▶ _What the task requires_
Your output should be the exact lines from the start of the data through the line containing "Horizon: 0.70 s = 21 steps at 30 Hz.", with no pictures.

▶ _Stored data_
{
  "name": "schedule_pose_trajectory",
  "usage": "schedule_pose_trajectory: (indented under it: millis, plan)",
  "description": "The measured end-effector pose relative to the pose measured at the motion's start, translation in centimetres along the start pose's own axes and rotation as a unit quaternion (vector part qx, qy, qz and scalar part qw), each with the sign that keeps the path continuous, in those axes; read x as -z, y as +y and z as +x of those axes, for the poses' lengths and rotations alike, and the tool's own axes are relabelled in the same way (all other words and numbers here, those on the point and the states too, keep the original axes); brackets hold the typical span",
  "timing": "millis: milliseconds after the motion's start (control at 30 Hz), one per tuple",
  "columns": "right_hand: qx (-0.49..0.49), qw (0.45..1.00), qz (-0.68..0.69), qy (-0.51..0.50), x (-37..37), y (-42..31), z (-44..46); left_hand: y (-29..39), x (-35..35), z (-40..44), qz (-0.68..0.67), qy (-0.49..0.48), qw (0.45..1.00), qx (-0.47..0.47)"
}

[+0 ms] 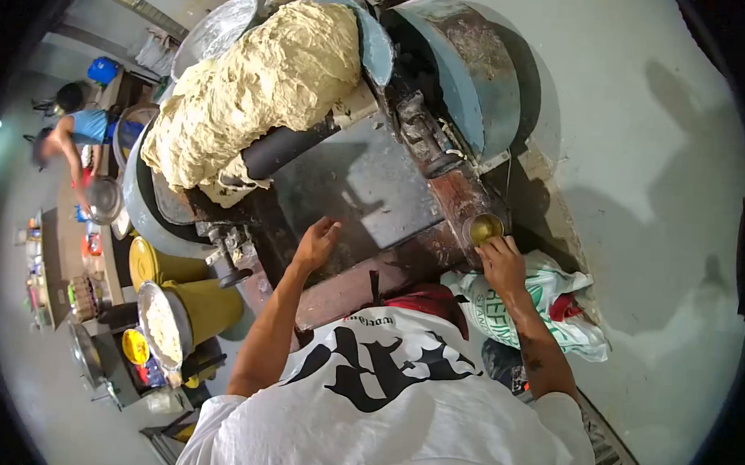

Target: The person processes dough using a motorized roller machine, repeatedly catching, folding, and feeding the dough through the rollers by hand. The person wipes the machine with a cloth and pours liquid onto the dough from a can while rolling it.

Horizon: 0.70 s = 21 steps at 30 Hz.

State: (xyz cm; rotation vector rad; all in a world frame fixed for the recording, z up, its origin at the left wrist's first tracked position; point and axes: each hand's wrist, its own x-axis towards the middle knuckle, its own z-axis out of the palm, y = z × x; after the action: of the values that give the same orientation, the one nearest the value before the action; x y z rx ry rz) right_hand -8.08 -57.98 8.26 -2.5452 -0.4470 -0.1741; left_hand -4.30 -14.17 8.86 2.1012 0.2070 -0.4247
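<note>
A big mass of pale yellow dough (pixel 258 90) lies over the dark roller (pixel 289 152) of a machine. Below it stretches the machine's flat grey metal plate (pixel 358 186). My left hand (pixel 318 243) is over the near left part of the plate, its fingers curled together with nothing visible in them. At the machine's right corner, my right hand (pixel 500 259) has its fingers at the rim of a small round cup (pixel 483 229) with yellowish contents. The cup rests on the reddish-brown frame (pixel 461 199).
Blue-grey wheel guards (pixel 500 80) flank the machine. Yellow buckets (pixel 211 309) and a bowl of pale pieces (pixel 165 327) stand at left. Plastic bags (pixel 544 302) lie below my right hand. Another person (pixel 82 128) holds a metal bowl (pixel 104 200) at far left.
</note>
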Motion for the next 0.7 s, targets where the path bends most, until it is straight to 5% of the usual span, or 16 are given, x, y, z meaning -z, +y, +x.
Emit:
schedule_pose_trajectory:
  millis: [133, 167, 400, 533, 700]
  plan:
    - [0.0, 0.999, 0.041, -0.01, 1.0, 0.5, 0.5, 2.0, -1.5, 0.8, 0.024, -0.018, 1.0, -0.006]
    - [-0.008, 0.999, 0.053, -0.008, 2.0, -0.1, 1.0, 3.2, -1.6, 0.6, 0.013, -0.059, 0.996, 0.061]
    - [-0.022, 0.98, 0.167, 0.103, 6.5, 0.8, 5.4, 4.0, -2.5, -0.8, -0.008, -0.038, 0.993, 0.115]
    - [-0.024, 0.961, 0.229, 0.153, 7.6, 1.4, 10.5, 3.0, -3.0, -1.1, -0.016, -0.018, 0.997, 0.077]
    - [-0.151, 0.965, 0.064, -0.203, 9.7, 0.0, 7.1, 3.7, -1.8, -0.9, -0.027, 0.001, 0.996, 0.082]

▶ _Result of the exercise_
{
  "name": "schedule_pose_trajectory",
  "usage": "schedule_pose_trajectory: (indented under it: millis, plan)",
  "description": "The measured end-effector pose relative to the pose measured at the motion's start, translation in centimetres along the start pose's own axes and rotation as a unit quaternion (vector part qx, qy, qz and scalar part qw), each with the sign that keeps the path continuous, in those axes; read x as -z, y as +y and z as +x of those axes, for the poses' lengths and rotations alike, and the tool's own axes are relabelled in the same way (all other words and numbers here, those on the point and the states too, keep the original axes); brackets hold the typical span",
  "timing": "millis: milliseconds after the motion's start (control at 30 Hz), one per tuple",
  "columns": "right_hand: qx (-0.49..0.49), qw (0.45..1.00), qz (-0.68..0.69), qy (-0.51..0.50), x (-37..37), y (-42..31), z (-44..46); left_hand: y (-29..39), x (-35..35), z (-40..44), qz (-0.68..0.67), qy (-0.49..0.48), qw (0.45..1.00), qx (-0.47..0.47)"
}

[+0 ms] 

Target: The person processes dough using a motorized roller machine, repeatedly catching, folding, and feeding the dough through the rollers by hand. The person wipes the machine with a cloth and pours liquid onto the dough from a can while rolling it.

Horizon: 0.70 s = 21 steps at 30 Hz.

That wraps up the answer.